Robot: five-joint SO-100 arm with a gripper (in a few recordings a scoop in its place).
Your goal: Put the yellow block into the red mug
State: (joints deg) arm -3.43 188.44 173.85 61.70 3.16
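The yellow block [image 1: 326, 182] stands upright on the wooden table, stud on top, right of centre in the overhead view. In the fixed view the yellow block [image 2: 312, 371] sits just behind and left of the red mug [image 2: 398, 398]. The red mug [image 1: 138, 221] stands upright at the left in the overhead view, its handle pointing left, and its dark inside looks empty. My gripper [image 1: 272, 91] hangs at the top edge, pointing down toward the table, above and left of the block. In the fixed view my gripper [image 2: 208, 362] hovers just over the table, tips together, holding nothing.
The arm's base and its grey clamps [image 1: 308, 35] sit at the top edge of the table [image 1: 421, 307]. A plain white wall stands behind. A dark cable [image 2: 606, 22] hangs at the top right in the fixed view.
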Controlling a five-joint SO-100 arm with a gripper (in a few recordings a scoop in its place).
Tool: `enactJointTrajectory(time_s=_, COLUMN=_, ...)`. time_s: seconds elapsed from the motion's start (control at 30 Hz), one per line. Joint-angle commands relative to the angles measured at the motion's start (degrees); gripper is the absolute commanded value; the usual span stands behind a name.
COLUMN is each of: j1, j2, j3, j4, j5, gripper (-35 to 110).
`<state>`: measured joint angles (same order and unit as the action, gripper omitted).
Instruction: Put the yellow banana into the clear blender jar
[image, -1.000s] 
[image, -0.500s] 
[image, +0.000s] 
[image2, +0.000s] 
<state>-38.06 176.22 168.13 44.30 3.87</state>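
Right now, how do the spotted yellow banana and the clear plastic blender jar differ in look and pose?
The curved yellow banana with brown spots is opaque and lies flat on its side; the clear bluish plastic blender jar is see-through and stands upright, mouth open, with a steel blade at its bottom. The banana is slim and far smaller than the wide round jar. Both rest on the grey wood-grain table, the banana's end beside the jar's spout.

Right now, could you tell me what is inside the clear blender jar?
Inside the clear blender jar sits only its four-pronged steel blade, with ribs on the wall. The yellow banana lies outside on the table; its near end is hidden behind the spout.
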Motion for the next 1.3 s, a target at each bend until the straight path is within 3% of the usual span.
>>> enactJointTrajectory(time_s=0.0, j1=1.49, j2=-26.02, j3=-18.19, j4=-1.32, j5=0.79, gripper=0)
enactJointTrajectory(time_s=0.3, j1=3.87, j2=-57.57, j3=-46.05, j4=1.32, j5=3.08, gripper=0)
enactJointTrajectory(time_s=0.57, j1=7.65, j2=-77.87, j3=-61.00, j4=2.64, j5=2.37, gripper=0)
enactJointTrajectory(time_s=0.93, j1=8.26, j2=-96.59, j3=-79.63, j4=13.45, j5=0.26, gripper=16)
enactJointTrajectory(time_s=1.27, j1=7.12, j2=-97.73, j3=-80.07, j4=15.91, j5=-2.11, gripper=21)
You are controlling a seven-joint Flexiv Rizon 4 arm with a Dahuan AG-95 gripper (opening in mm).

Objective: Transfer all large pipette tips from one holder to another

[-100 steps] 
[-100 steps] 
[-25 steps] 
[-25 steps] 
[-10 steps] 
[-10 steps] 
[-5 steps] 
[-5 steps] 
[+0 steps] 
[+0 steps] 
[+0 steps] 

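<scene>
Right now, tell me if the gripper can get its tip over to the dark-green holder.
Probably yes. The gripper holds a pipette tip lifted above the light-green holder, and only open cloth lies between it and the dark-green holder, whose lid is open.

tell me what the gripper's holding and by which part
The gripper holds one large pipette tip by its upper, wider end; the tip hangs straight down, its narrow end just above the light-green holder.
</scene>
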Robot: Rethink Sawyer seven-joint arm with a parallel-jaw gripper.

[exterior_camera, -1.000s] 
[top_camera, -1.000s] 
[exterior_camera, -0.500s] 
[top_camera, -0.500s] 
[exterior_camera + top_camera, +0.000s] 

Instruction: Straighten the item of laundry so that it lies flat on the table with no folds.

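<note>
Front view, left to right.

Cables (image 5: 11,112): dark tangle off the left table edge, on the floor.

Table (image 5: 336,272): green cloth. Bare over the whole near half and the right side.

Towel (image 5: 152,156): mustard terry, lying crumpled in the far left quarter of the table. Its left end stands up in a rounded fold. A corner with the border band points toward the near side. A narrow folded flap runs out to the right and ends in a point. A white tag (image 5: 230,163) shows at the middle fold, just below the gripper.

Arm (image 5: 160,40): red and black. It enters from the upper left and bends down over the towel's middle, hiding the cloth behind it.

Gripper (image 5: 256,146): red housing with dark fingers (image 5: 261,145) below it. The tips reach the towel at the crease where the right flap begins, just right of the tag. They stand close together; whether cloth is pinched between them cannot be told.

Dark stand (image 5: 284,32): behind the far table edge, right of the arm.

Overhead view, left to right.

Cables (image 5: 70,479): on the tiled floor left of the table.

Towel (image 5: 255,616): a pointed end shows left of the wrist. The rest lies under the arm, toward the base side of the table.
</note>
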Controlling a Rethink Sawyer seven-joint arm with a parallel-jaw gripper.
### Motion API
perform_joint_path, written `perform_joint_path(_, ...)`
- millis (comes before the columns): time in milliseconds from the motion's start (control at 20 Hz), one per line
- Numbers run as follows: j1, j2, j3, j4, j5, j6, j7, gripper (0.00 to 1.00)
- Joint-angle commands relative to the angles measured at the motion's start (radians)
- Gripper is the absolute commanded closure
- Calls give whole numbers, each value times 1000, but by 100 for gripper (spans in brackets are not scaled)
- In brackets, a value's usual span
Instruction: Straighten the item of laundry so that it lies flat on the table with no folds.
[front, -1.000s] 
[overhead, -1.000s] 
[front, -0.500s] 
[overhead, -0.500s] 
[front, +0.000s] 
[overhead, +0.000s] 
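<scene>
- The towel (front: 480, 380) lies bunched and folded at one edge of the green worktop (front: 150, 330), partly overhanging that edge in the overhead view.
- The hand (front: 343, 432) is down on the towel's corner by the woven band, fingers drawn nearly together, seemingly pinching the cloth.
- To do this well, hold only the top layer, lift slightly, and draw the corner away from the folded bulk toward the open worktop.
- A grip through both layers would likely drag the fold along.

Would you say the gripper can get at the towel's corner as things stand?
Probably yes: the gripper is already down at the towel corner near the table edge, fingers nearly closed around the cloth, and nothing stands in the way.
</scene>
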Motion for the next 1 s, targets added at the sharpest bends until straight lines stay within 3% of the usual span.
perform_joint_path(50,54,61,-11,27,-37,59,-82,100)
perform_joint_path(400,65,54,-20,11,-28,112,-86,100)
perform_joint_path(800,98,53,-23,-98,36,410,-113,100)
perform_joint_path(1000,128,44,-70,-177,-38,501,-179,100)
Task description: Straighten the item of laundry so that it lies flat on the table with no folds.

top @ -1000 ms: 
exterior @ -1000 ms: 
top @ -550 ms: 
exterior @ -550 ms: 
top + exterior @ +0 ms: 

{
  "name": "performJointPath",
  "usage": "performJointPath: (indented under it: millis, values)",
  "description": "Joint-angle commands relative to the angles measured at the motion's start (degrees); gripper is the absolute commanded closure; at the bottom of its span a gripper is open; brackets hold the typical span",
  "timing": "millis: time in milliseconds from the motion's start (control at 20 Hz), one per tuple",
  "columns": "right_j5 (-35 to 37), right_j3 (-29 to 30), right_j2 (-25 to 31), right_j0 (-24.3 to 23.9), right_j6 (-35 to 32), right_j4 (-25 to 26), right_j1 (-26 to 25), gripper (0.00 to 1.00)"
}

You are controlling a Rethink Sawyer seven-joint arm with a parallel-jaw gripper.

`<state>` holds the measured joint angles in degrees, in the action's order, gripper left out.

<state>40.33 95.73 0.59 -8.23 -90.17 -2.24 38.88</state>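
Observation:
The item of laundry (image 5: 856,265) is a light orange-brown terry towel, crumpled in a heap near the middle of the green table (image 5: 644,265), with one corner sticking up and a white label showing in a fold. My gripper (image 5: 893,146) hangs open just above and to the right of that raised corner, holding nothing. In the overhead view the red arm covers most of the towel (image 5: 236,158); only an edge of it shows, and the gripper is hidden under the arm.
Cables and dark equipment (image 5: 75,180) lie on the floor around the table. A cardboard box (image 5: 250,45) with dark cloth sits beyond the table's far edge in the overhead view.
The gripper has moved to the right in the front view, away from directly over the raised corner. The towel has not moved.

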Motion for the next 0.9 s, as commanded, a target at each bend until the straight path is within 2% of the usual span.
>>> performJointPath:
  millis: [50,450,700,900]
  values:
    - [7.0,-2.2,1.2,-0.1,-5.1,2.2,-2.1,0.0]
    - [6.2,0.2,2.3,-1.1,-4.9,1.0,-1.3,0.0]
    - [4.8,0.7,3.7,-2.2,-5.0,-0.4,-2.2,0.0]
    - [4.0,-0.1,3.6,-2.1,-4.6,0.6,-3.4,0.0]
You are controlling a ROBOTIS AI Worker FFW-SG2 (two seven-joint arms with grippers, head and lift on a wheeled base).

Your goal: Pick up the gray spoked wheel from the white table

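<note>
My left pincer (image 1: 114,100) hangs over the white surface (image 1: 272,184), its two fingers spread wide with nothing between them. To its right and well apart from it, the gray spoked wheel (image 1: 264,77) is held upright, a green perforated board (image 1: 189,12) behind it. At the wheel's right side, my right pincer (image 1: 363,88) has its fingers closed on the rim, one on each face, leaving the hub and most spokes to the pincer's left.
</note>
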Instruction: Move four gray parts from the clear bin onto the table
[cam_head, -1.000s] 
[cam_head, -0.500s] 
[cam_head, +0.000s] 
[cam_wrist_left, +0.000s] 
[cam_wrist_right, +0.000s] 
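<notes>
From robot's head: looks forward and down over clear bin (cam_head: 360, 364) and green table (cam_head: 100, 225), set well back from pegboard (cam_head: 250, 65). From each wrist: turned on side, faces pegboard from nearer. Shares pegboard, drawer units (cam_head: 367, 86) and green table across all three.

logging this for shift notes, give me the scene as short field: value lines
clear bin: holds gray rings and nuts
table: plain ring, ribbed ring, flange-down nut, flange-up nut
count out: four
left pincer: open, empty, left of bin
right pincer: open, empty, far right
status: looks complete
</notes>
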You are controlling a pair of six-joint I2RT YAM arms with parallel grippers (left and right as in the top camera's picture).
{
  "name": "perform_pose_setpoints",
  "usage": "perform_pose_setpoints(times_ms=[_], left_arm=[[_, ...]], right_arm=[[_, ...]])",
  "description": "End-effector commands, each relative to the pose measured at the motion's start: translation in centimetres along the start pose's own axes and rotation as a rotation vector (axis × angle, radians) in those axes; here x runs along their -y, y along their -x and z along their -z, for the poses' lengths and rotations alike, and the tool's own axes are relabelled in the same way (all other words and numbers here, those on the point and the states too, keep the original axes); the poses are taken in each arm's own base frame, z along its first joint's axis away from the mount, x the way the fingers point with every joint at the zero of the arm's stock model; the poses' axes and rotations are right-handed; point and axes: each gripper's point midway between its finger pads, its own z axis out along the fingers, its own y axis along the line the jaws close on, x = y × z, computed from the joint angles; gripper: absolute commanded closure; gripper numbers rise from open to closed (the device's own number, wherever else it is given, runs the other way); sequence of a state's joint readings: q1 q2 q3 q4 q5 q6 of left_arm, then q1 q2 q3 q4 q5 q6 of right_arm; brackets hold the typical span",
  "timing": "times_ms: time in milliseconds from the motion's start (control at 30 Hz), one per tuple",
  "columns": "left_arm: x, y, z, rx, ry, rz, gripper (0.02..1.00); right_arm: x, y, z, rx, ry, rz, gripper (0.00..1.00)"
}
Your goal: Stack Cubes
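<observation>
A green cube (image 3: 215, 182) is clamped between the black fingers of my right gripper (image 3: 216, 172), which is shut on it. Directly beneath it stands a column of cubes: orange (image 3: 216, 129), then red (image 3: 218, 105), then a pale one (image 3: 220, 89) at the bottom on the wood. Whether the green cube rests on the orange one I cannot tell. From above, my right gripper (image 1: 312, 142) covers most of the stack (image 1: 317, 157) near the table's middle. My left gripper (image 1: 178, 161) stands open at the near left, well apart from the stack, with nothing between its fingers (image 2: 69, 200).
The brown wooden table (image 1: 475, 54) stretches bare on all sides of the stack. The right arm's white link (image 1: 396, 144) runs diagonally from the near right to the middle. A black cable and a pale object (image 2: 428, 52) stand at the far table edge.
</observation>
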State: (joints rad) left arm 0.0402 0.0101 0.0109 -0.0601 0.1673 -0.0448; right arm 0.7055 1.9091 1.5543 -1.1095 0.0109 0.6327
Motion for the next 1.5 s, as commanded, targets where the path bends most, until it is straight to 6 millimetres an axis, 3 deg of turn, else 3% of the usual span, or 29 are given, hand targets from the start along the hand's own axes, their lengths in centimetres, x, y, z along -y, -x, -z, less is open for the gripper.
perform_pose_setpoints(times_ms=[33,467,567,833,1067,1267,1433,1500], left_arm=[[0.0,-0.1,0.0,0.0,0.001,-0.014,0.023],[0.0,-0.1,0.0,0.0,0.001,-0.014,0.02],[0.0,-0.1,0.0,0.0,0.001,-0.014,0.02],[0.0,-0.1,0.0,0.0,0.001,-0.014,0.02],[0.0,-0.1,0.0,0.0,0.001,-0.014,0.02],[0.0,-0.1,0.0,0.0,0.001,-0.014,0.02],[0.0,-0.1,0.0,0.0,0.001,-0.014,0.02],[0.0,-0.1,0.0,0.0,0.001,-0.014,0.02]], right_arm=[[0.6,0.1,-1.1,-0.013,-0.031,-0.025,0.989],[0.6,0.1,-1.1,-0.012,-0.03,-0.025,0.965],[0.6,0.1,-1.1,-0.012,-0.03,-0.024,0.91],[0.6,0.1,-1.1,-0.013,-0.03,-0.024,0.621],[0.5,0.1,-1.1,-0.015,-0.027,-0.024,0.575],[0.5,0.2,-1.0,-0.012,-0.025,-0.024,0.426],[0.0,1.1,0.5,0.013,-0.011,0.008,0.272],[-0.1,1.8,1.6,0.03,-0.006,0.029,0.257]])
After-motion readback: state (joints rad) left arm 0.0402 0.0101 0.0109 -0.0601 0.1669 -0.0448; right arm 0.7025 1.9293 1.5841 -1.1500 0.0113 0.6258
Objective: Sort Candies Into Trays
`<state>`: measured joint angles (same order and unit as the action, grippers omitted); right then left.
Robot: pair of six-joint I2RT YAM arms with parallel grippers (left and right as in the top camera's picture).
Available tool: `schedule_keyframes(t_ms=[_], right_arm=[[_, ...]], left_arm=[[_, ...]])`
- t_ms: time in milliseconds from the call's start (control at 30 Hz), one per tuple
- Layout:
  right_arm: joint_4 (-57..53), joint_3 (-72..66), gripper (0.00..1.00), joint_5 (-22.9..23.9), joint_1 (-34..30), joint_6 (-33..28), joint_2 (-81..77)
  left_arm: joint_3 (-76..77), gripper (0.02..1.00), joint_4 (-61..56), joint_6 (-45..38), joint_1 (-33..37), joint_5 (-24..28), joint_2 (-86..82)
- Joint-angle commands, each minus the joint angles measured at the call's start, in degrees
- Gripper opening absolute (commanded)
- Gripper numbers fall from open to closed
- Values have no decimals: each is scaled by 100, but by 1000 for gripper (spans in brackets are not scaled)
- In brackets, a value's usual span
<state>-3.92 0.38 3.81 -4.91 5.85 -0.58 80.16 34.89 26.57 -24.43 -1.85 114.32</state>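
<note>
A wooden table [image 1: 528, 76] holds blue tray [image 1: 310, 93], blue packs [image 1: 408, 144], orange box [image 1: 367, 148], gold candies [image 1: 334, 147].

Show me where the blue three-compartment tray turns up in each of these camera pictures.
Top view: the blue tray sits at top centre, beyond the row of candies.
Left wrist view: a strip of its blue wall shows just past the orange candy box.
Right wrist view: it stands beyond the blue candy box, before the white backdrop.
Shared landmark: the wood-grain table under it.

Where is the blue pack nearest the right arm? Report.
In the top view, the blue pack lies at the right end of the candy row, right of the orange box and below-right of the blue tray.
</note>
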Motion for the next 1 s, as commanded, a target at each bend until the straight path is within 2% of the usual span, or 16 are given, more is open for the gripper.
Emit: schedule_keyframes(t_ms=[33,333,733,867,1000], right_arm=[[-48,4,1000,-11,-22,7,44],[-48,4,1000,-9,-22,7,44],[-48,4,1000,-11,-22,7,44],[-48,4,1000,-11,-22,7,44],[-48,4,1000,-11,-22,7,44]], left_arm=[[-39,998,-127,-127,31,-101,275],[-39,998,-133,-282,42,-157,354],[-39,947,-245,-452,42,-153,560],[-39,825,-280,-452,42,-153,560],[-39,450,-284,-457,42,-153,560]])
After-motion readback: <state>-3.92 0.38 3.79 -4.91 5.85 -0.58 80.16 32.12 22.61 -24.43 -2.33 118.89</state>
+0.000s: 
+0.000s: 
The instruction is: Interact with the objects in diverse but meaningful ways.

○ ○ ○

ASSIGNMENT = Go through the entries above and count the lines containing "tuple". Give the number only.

EXPECTED OUTPUT = 3